Я был в очень хорошем настроении. Меня — через столько лет! — отпустило. Я был спокоен. Я предвкушал встречу с молодой женщиной, которая была мне дорога и которая была чудо как хороша в постели. Наконец, Ленка вышла — вся такая свежая, чистая, с влажными после купания волосами. Мы немного посидели в летнем кафе возле бассейна, а потом поехали ко мне.


Боже, как мне было хорошо с ней в тот раз. Как я был нежен. Как она была нежна. Мы любили друг друга долго и сильно, а потом ещё раз... и ещё раз... Было уже далеко за полдень, и в комнате, выходившей окнами на восток, царил полумрак. Но через открытую дверь было видно, как на полу в гостиной лежали солнечные полосы, а деревья за окном отбрасывали кружевную тень. И когда ветер качал деревья, тени метались по полу. Мы лежали обнявшись, и я никогда не любил Лену так сильно. Потом мы лежали и болтали о всякой всячине. И она вдруг спросила:


— Как ты думаешь, почему мы с тобой так долго... видимся?


Я сам не раз задавал себе этот вопрос, но ясного ответа не находил. А тут вдруг он пришёл:


— Мы с тобой недо...лись.


— Что?


— Ну, тогда, в начале.
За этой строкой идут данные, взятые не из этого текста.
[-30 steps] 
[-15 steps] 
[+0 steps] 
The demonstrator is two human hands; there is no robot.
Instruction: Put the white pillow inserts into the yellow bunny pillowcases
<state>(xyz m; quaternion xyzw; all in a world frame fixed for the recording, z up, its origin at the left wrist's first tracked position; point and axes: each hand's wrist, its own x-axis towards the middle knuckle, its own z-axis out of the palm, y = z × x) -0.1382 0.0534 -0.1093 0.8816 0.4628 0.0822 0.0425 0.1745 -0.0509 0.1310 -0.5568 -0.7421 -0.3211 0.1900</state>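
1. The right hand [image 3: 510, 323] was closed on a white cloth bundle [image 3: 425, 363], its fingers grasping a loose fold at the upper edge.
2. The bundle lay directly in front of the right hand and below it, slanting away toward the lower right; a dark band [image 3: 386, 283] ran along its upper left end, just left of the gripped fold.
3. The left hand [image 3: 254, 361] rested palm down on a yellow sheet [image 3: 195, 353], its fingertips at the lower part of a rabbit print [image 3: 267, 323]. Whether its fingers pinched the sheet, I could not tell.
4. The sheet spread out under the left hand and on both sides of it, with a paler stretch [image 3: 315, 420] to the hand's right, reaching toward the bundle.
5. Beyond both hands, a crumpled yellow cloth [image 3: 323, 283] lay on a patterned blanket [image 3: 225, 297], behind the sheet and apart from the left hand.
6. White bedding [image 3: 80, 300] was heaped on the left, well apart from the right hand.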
Видишь ли, я думаю, что каждый роман, как человек, должен прожить отпущенный ему срок. Но только срок этот измеряется не в месяцах и не в годах, а в половых актах. Допустим, любовникам нужно трахнуться двадцать раз, чтобы полностью удовлетворить свои желания и остыть... Если никаких препятствий для встреч не существует, они могут встречаться каждый день и уложиться за... три недели. Коротко, но бурно. Но если им приходится преодолевать препятствия в виде мужей, детей, работы и так далее, и они встречаются, скажем, раз в месяц, то тогда их роман может вполне растянуться почти на два года...


— Очень интересная теория!


— И не важно, сколько вам отпущено — один раз, два или сто, важно — друг друга до дна. Иначе остаётся чувство незавершённости, и люди продолжают тянуться друг к другу, потому что им кажется, что-то не досказано, не доделано. Понимаешь?
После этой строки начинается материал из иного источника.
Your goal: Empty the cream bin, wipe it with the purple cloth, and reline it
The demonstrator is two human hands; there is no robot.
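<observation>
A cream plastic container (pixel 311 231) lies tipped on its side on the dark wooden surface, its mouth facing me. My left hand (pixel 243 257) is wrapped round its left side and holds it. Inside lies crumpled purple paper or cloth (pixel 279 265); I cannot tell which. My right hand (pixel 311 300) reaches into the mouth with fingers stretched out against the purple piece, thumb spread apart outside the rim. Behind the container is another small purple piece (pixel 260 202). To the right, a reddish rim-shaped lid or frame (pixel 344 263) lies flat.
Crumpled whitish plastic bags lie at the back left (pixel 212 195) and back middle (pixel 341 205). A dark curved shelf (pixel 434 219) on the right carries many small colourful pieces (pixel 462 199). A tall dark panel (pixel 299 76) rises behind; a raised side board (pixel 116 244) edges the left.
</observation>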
— И мы, значит, по-твоему, расстались слишком рано?


— Ага! Наш роман не прожил всего, что ему было положено. Поэтому и получился такой растянутый во времени, разрезанный на куски.


Лена задумалась.


— Возможно, ты прав, — сказала она наконец.


Последний раз мы встретились в августе 2003 года. Лена ещё пополнела, и задница у неё стала большая и круглая. В тот раз она впервые сказала: "Мне нравится, как ты это делаешь..." Вообще-то таким признаниям после секса не следует особенно доверять. Это — такая ни к чему не обязывающая форма подбадривания мужчины. Условность, вежливость, по сути. Но Лена тем и отличалась, что никогда не следовала условностям, не считала нужным. А тут вдруг... Потом мы встали и пошли пить чай. Я предложил ей халат, но она отказалась:


— Не хочу!


Голая стащила с кровати одеяло, завернулась в него и прошла в кухню. Так и сидела за столом, смешная, похожая на гигантского младенца в конвертике. Я налил чай и поставил перед ней чашку. Она посмотрела на меня внимательно и сказала:


— Сережа...


— Что такое?


— Я хотела бы встречаться с тобой чаще, чем раз в пять лет.


Господи, если бы она сказала это в 1991 году, я бы, наверное, умер от счастья... а теперь что я мог ответить?


Это было наше последнее свидание. А потом они с Гришей уехали из России...


— Знаешь, я недавно разговаривала о тебе со своим психоаналитиком, — снова звучит в трубке её голос.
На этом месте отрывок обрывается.